DIRECTIONS FOR THIS TASK:
For each line in the data below that has the word "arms", copy that line.

·····

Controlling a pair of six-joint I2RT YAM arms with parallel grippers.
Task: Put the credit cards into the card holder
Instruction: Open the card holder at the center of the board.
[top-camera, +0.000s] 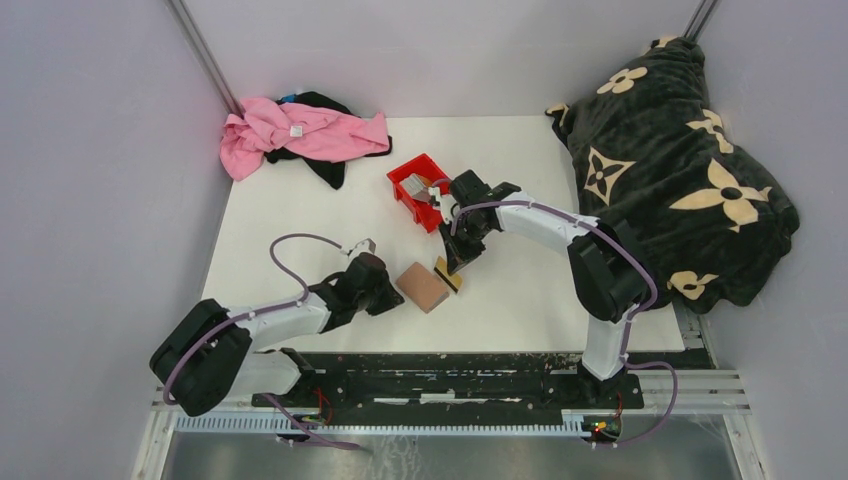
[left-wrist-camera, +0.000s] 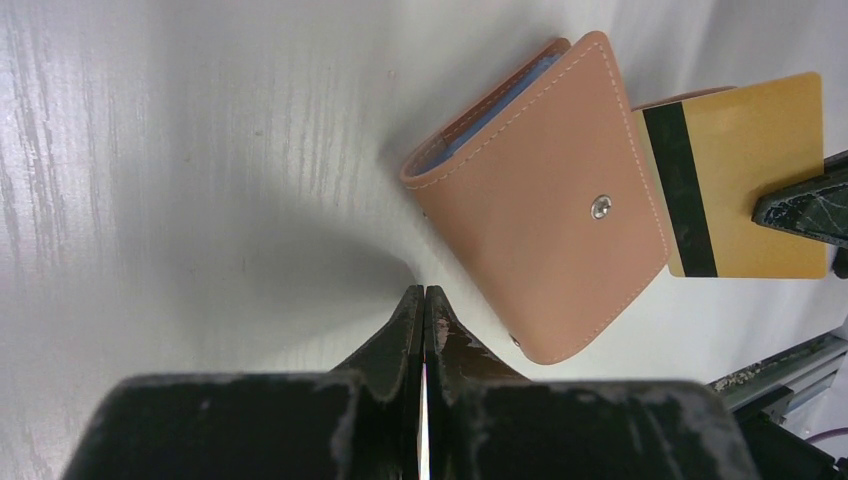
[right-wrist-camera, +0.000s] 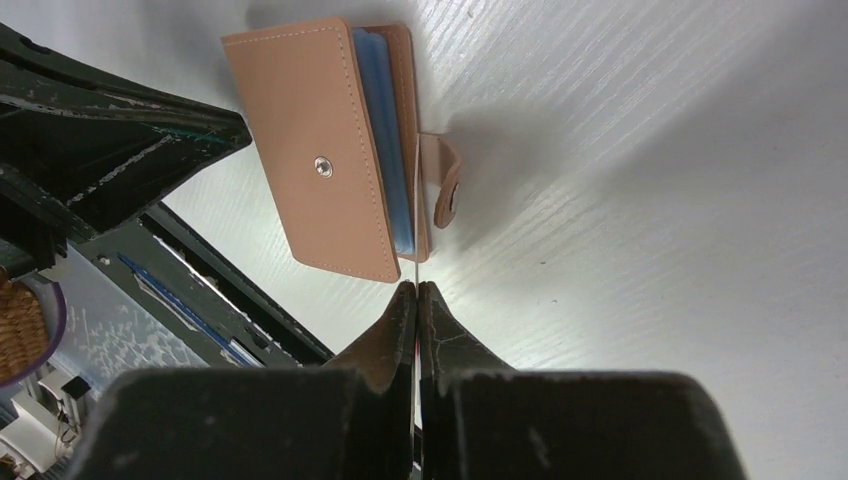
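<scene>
Right tool (right-wrist-camera: 416, 288) pinches a gold card (left-wrist-camera: 760, 165) against the tan card holder (left-wrist-camera: 545, 210). Left tool (left-wrist-camera: 423, 292) — pressed together — sits just beside it.

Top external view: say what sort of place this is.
Probably a robot test cell: white table boxed by plain walls, left arm and right arm bolted to a rail.

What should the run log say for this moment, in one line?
left gripper shut beside card holder | right gripper shut on gold card at holder's edge | card mostly outside
</scene>
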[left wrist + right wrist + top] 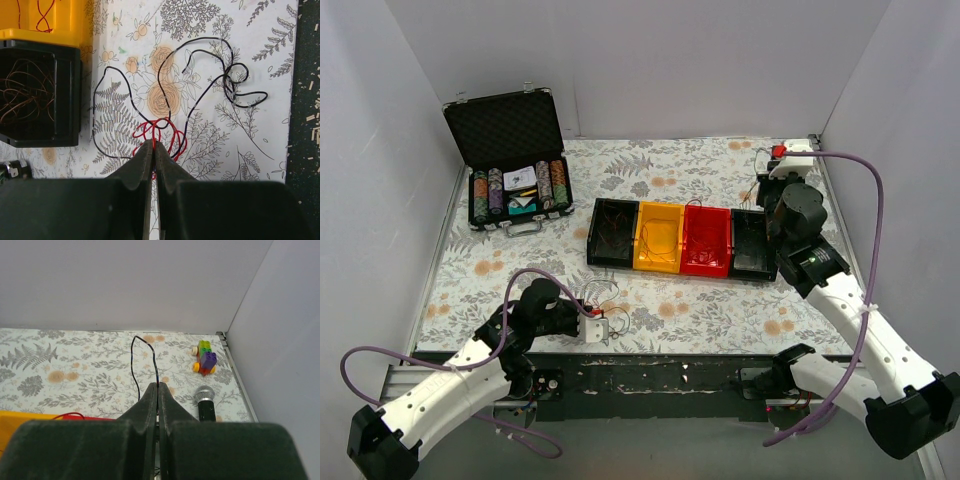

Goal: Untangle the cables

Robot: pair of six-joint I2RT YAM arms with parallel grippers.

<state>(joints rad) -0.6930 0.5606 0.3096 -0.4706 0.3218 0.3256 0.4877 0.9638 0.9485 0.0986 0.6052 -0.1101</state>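
Observation:
My left gripper (153, 144) is shut on a loop of red cable (170, 131), low over the flowered table near its front edge. Black cables (210, 85) tangle with the red one and spread out ahead of the fingers. From above, this bunch (608, 303) lies just in front of the left gripper (596, 322). My right gripper (158, 385) is shut on a thin dark cable (134, 365) that arches up and hangs down to its left. It is held high over the right end of the row of bins, facing the back wall.
Four bins stand in a row mid-table: black (596, 232), yellow (642, 240), red (688, 240), black (770, 262), some with wires inside. An open poker-chip case (515, 165) stands at the back left. A brick toy (205, 357) and a microphone (205, 401) lie by the right wall.

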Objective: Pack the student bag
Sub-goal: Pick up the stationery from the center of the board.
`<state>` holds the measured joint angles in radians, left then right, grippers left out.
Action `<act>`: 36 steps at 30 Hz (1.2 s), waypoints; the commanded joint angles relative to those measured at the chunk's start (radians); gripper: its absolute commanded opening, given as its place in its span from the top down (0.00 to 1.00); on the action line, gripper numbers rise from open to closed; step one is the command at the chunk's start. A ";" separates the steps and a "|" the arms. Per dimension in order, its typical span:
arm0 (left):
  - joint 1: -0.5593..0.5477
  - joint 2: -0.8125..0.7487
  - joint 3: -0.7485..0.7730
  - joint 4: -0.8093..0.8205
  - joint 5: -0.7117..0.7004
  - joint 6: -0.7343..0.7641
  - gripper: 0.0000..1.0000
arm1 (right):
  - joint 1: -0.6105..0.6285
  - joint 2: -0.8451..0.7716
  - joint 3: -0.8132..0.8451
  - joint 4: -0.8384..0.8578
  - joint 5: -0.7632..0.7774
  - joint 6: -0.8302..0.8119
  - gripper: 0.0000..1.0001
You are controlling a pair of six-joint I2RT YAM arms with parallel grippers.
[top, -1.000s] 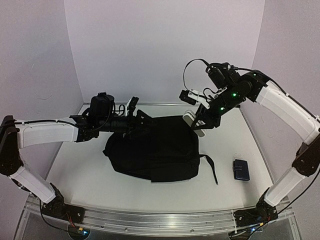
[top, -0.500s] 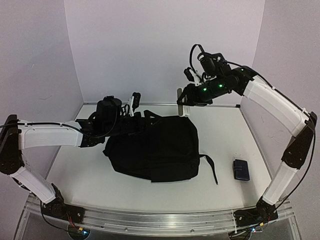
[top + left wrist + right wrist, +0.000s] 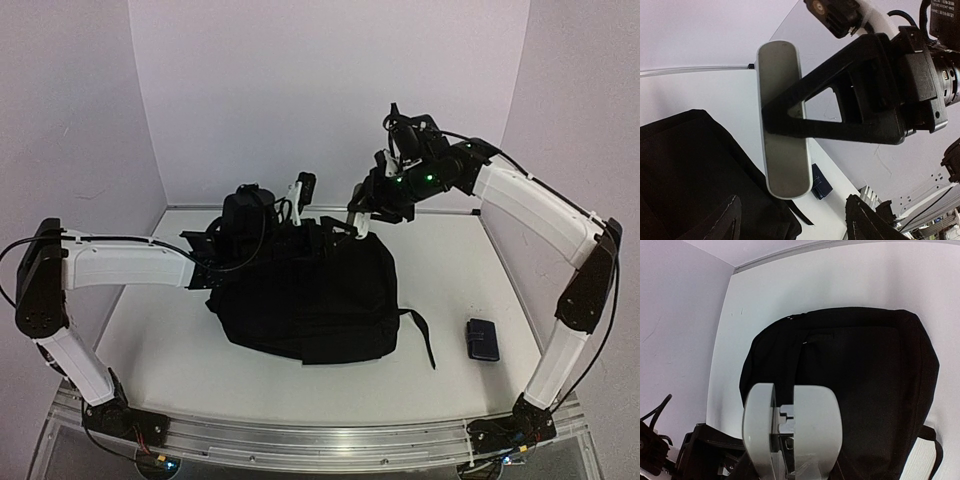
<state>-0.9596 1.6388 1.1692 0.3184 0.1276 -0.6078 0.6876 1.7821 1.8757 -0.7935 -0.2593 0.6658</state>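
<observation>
One student bag (image 3: pixel 330 300), far edge hidden | left jaws spread | right jaws unclear

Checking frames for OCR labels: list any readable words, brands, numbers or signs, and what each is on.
None can be read in any view.
White print on the black housing, top right corner of the left wrist view: too small and blurred to read.
On the student bag: no label or logo shows.
On the small dark-blue case: no marking can be made out.
</observation>
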 commanded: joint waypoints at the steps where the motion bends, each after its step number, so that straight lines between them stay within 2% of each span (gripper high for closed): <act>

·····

SOLVED PROBLEM:
Controlling a pair of six-joint I2RT YAM arms with parallel grippers.
Robot: pair of six-joint I2RT YAM arms with parallel grippers.
Action `<act>`: 36 steps at 30 Hz (1.2 s), waypoints; the commanded joint angles relative to those measured at the chunk's start (radians); gripper: its absolute commanded opening, given as its place in its span from the top down (0.00 to 1.00); on the action line, gripper numbers rise from open to closed; step one is the command at the chunk's start. A ";" separates the steps and a "|" the arms. Per dimension in order, its typical span:
You are controlling a pair of six-joint I2RT YAM arms with parallel grippers.

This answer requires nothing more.